Conclusions: Patients with ADHD treated with longer DoE formulations had substantially better economic outcomes versus shorter DoE formulation or unmedicated groups, offering potential cost savings to the health care system and the patient. Furthermore, it is important to consider the effect of mental health comorbidities in the overall management of ADHD.

Prim Care Companion CNS Disord 2023;25(2):22m03348

To cite: Lee L, Arunajadai S, Mikl J, et al. The burden of attention-deficit/hyperactivity disorder in adults: a real-world linked data study. Prim Care Companion CNS Disord. 2023;25(2):22m03348.
To share: https://doi.org/10.4088/PCC.22m03348

© 2023 Physicians Postgraduate Press, Inc.

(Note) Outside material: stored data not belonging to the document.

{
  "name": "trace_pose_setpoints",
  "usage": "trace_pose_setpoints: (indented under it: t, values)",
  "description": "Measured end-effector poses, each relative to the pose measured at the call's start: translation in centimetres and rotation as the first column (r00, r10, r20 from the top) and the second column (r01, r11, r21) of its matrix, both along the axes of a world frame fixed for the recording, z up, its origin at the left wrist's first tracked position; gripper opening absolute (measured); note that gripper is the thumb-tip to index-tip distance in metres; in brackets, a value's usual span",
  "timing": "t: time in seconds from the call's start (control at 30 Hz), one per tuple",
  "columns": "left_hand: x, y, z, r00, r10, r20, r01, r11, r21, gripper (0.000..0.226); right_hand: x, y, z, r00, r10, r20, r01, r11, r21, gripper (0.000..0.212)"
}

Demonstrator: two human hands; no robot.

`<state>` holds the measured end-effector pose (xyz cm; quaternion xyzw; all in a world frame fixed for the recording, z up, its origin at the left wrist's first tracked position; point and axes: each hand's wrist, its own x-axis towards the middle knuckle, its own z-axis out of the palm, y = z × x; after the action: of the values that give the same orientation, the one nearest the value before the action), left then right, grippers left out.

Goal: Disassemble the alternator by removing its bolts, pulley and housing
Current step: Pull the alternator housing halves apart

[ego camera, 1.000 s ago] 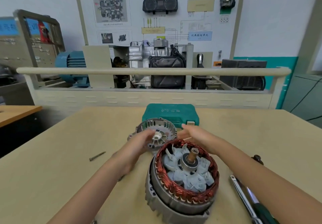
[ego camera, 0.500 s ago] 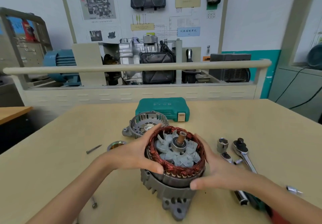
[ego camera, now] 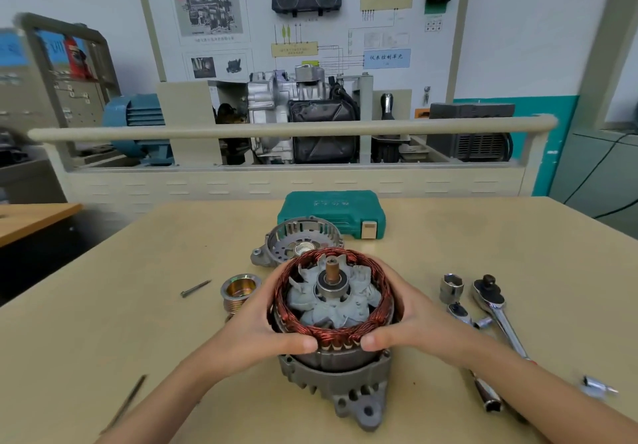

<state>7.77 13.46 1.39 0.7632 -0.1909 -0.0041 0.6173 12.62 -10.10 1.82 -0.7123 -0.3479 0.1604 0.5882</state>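
Head | panel label (ego camera: 386, 57) reads 仪表控制单元 | case (ego camera: 331, 210) lettering illegible

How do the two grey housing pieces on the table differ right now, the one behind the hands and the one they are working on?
The removed front cover lies empty and untouched beyond the hands; the rear housing still carries the copper stator and rotor. The left hand and right hand grip the stator above the rear housing. The cover looks shallower. Both are grey cast metal with mounting ears.
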Motion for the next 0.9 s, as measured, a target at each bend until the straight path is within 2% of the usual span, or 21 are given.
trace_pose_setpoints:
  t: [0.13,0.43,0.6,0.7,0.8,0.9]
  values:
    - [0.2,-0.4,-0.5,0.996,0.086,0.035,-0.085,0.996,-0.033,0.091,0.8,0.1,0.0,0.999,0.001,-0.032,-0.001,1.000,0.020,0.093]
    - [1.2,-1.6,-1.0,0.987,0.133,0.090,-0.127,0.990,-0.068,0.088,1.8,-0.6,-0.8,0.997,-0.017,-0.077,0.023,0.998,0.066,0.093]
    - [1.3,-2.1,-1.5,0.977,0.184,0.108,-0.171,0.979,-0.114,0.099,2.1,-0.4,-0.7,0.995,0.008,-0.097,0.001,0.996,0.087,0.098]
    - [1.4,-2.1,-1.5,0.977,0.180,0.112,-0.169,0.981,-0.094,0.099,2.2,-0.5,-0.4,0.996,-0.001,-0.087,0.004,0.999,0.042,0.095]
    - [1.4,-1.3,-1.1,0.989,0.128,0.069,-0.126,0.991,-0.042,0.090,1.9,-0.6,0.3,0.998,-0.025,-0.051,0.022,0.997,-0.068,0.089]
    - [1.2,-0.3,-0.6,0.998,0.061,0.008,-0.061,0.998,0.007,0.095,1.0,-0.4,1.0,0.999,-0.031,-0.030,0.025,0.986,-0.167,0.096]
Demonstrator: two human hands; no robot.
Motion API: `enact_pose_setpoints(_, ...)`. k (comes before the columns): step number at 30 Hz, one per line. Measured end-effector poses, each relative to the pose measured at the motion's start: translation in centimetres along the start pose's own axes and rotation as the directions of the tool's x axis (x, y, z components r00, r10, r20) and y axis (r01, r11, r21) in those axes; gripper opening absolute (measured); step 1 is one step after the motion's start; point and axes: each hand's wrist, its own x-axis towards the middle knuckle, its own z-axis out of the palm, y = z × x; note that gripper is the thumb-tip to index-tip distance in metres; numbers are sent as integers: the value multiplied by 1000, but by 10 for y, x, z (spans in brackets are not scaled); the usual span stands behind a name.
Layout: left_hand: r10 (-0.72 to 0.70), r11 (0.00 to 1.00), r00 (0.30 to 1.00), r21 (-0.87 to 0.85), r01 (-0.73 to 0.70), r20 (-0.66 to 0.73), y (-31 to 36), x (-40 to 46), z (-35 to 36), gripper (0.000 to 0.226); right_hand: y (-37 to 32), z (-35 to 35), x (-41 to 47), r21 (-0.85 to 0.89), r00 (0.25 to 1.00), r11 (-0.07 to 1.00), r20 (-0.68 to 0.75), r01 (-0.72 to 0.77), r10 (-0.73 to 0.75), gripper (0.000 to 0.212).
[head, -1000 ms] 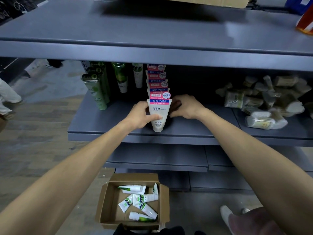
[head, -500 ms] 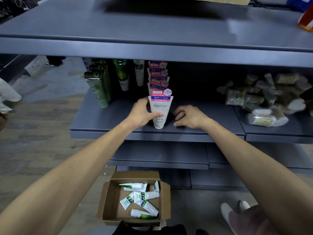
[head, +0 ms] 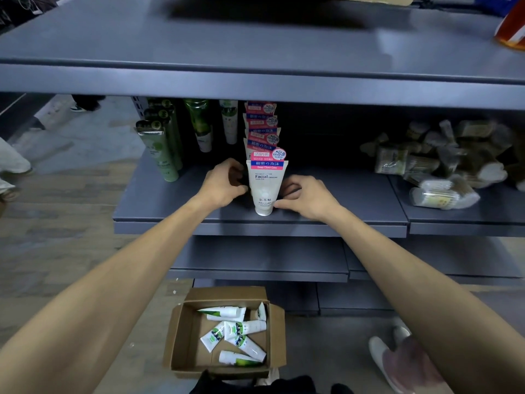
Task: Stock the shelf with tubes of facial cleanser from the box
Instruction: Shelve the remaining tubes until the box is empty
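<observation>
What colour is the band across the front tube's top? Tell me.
Blue over pink, on a white front tube; head view.

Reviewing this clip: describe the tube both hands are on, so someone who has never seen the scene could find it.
On the grey middle shelf, a single-file row of pink-topped tubes runs back from the front edge. It is the front tube, standing cap down between the left hand and right hand. Only it shows its whole white body, printed "Facial".

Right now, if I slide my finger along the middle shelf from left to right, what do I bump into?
Dark green tubes → left hand → white Facial cleanser tube → right hand → pile of clear-wrapped packs.
</observation>
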Motion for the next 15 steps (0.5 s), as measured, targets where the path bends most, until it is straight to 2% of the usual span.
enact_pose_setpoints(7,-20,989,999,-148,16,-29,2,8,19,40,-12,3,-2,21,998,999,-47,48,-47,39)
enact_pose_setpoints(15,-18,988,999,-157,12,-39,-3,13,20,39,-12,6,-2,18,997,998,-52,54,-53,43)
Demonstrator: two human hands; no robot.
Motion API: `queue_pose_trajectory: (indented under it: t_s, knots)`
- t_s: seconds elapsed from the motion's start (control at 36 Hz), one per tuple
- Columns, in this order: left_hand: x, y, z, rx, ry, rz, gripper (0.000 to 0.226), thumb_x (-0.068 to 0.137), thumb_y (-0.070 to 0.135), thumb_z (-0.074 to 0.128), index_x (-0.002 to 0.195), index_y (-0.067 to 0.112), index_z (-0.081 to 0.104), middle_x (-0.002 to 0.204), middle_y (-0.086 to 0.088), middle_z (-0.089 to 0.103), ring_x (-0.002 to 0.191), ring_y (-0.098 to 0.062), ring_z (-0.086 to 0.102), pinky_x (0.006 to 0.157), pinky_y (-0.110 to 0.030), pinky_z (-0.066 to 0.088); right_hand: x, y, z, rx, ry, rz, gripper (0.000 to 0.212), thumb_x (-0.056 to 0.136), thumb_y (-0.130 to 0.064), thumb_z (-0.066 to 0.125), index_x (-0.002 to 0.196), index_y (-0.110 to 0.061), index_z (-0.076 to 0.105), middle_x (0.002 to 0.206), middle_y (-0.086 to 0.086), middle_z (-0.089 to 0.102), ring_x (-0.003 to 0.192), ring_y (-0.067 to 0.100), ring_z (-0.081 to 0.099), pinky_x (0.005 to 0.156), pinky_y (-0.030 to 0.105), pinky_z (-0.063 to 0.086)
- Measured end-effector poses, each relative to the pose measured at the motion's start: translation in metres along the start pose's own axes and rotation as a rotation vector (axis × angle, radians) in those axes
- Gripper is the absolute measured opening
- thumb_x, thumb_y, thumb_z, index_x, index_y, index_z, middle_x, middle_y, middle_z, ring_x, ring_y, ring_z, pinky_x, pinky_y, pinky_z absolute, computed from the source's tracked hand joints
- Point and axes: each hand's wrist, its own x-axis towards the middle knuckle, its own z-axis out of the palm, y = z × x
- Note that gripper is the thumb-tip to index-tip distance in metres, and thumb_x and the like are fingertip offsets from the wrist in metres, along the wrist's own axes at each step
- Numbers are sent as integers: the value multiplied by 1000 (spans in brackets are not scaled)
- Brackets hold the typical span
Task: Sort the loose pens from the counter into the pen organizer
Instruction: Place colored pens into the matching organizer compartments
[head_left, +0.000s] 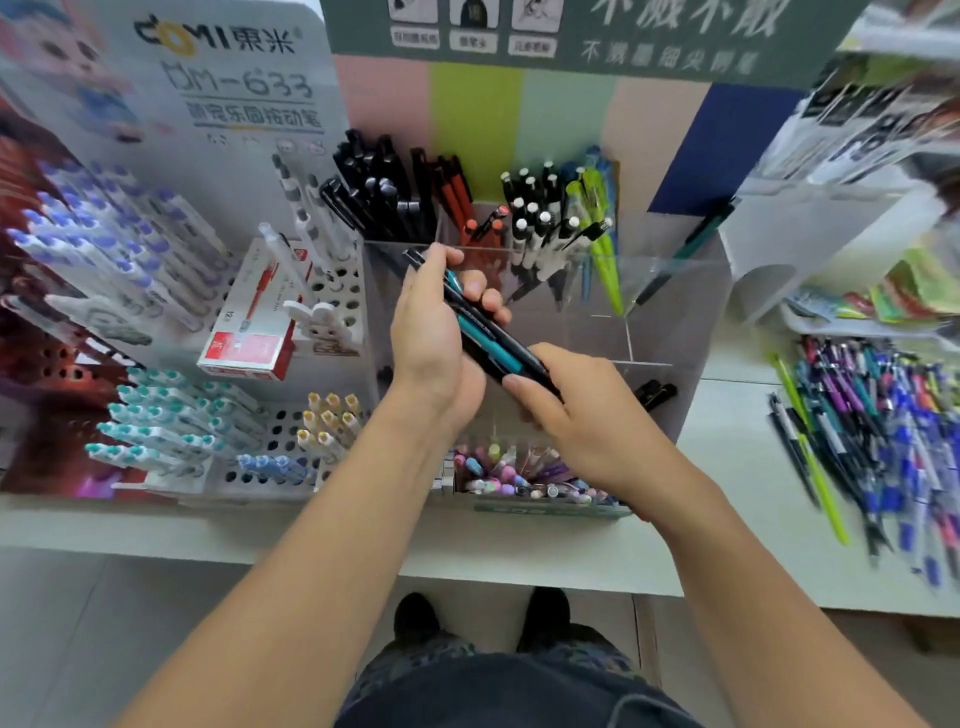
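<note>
While both hands work above the clear pen organizer (670, 312), a small bundle of pens (491, 332), dark and teal barrels, lies gripped between them. Left hand (431, 332): fingers curled round the upper end of the bundle, thumb side toward the camera. Right hand (576, 410): thumb and fingers closed on the lower end. Long axis of the bundle runs diagonally, upper left to lower right, roughly level, not yet turned upright.

Organizer sits directly beneath and beyond the hands. Rear compartments already hold black pens (374, 192), orange pens (457, 192) and white-capped pens (535, 218); a single teal pen (691, 244) leans in the right rear compartment. The nearer clear compartments look mostly unfilled, so there is open room straight down and forward.

Judgement: the bundle must be tipped upright before it drops in; the left hand is nearer the rear cells.

Loose pens (872, 426) remain heaped on the tabletop (727, 467), well apart to the right, nearer the right hand. Organizer walls are transparent, so edges are easy to misjudge.
</note>
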Motion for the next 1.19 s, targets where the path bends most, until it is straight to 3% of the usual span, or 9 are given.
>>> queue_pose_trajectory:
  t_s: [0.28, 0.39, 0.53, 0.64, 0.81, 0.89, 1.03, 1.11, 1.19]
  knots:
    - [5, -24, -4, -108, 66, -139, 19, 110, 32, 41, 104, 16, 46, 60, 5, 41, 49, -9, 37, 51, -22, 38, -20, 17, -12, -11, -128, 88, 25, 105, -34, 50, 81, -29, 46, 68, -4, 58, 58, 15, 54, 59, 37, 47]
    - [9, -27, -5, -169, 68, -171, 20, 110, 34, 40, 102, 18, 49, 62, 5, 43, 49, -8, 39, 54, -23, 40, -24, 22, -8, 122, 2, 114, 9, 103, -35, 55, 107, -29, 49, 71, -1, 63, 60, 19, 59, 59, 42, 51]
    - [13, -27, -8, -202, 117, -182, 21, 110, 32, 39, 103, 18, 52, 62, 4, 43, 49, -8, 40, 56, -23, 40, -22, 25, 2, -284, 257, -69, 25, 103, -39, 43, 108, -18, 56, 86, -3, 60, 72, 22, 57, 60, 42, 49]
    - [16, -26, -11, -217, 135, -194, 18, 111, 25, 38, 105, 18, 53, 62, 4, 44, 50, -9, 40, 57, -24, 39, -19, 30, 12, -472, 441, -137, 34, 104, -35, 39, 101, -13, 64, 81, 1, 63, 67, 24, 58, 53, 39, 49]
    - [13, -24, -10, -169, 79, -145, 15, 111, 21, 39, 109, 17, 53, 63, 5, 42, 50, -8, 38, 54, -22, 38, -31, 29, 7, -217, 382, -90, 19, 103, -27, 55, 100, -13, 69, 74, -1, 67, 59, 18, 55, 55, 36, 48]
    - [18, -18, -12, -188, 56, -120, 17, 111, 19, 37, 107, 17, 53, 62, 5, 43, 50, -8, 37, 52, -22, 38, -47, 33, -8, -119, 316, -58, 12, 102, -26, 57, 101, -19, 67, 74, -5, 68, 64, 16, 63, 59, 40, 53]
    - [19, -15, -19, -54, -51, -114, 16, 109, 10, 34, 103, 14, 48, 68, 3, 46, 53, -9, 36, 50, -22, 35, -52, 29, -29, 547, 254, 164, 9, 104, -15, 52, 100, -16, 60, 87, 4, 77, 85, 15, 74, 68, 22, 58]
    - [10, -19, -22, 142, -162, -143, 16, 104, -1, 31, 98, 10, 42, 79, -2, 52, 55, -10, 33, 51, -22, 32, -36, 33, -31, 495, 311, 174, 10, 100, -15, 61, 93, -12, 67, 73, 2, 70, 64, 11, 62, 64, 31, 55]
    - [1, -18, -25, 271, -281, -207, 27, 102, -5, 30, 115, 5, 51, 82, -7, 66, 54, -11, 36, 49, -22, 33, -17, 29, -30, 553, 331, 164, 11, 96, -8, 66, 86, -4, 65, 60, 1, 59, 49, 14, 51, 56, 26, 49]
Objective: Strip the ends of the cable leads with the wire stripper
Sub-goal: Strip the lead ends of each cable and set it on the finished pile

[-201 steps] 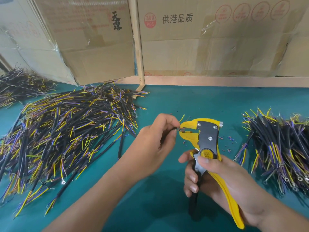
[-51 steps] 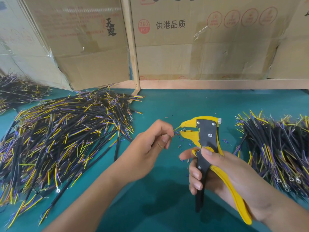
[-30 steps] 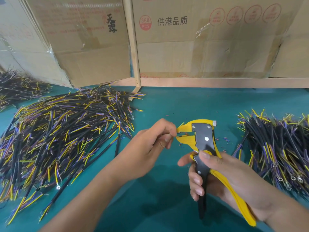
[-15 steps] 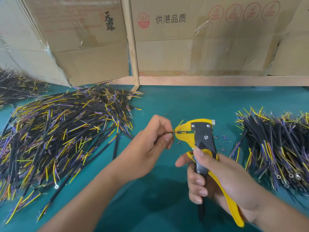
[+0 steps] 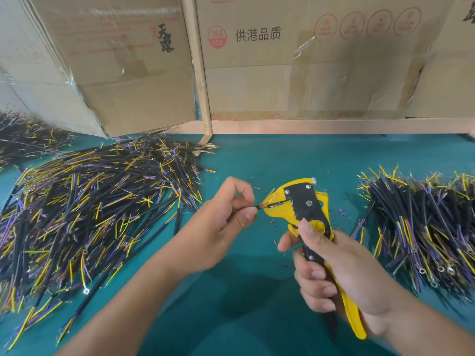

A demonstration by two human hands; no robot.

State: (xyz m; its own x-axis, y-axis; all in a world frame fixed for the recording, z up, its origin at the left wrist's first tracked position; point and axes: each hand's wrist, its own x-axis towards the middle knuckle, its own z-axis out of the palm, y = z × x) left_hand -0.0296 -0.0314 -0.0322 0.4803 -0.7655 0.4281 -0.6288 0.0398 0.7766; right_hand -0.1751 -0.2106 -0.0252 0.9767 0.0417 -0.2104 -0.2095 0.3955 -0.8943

aCerner Enviza, Malvern, Pennsylvania
bPurdue Pharma L.P., Stamford, Connecticut
cJohns Hopkins University School of Medicine, Baltimore, Maryland
*Corresponding author: Lulu K. Lee, PhD, Cerner Enviza, 51 Valley Stream Pkwy, Malvern, PA 19355 ([email protected]).

 

Attention-deficit/hyperactivity disorder (ADHD) is a common childhood-onset neurobiological disorder characterized by inattention and/or hyperactivity and impulsivity with difficulties that frequently persist into adulthood.1–4 According to a meta-analysis of 175 studies, the overall pooled prevalence of ADHD among children and adolescents was 7.2% globally.5 In recent years, studies6,7 have shown an increase in prevalence of ADHD among children and adolescents and adults in the United States.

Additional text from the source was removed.